PARIS (Reuters) – French far-right leader Marine le Pen on Wednesday said her party needed to make a “clean break” with the German Alternative for Germany (AfD) party, suggesting the AfD had become too toxic an ally ahead of European elections in June.

Speaking in a radio interview, Le Pen accused the AfD of being rudderless and in hock to radical elements within it.

“It was urgent to establish a cordon sanitaire,” said le Pen on Europe 1 radio. “The AfD goes from provocation to provocation,” she said.

“Now it’s no longer time to distance ourselves, it’s time to make a clean break with this movement.”

The split comes after the AfD, which had shot up to become Germany’s second-most popular party ahead of local and European elections this year, has come under intense scrutiny over its policies and the conduct of some senior figures.

The public break with Le Pen’s Rassemblement National (RN) could test the far right’s push for a strong electoral showing and could put more pressure on the AfD domestically after it began slipping in opinion polls in recent weeks.

Le Pen’s comments come a day after the RN, leading the race for the EU elections in France, said it will no longer sit with the AfD in the European Parliament.

In an interview published last weekend, the AfD’s leading election candidate, Maximilian Krah, told the Italian newspaper La Repubblica that “SS were not all criminals”.

The SS, or “Schutzstaffel”, was the main paramilitary force of Adolf Hitler’s Nazi party, and, among its many roles, took a leading part in the Holocaust, the slaughter of 6 million Jews and other groups targeted by the Nazis.

The AfD did not immediately respond to a request for comment but Germany’s ZDF broadcaster said on Wednesday morning that Krah had left the AfD’s senior leadership team.

The AfD has also faced mass street protests after senior figures attended a meeting where the deportation of Germans with immigrant backgrounds was discussed, and over allegations that it harbours agents for Russia and China.

Last week, a German court ruled that domestic security services could continue to keep the AfD under surveillance as a potentially extremist party.

The AfD has pushed back against racism allegations.
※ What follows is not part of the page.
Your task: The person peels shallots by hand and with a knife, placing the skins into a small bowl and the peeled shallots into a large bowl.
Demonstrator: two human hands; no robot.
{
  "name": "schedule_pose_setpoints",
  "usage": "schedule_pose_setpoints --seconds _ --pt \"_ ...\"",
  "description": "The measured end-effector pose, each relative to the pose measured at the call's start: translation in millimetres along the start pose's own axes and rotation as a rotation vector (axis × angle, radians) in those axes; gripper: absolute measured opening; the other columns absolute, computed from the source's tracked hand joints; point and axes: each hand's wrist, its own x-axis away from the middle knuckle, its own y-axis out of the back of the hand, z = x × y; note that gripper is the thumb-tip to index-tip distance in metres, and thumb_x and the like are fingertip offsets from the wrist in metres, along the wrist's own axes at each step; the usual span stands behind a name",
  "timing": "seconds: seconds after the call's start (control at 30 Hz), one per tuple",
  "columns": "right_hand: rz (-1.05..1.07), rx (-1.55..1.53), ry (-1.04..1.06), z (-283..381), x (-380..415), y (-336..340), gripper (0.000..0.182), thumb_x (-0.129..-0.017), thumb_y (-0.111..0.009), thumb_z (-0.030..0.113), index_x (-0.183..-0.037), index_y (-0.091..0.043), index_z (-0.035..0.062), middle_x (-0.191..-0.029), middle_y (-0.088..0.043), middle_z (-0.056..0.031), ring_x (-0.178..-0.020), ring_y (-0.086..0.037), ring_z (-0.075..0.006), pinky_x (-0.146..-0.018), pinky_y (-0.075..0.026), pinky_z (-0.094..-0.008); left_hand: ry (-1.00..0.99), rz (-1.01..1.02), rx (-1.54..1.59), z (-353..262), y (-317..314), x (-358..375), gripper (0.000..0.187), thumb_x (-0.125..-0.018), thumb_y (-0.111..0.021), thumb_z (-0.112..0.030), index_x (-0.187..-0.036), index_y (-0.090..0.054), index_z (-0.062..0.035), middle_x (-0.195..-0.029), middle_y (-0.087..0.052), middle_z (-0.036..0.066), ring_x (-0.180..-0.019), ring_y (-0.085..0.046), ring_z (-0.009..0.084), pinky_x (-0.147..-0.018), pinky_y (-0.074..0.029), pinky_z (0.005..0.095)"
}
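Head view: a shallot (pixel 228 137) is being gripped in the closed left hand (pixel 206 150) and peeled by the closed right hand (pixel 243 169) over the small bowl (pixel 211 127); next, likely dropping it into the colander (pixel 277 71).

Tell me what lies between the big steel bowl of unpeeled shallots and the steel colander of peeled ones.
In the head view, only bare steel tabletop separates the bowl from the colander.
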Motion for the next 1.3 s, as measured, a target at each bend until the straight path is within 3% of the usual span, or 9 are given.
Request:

The party portrays itself as the target of a complacent, self-serving establishment it stands ready to sweep away.

Polls suggest that nationalist and eurosceptic parties will win a record number of votes in June. Voters are expected to punish mainstream parties for failing to shield households from high inflation, curb immigration or deliver adequate housing and healthcare.

The far-right parties in the European parliament are currently split between the European Conservatives and Reformists (ECR), whose de facto leader is Italian Prime minister Georgia Meloni, and the Identity and Democracy (ID) group, spearheaded by the RN.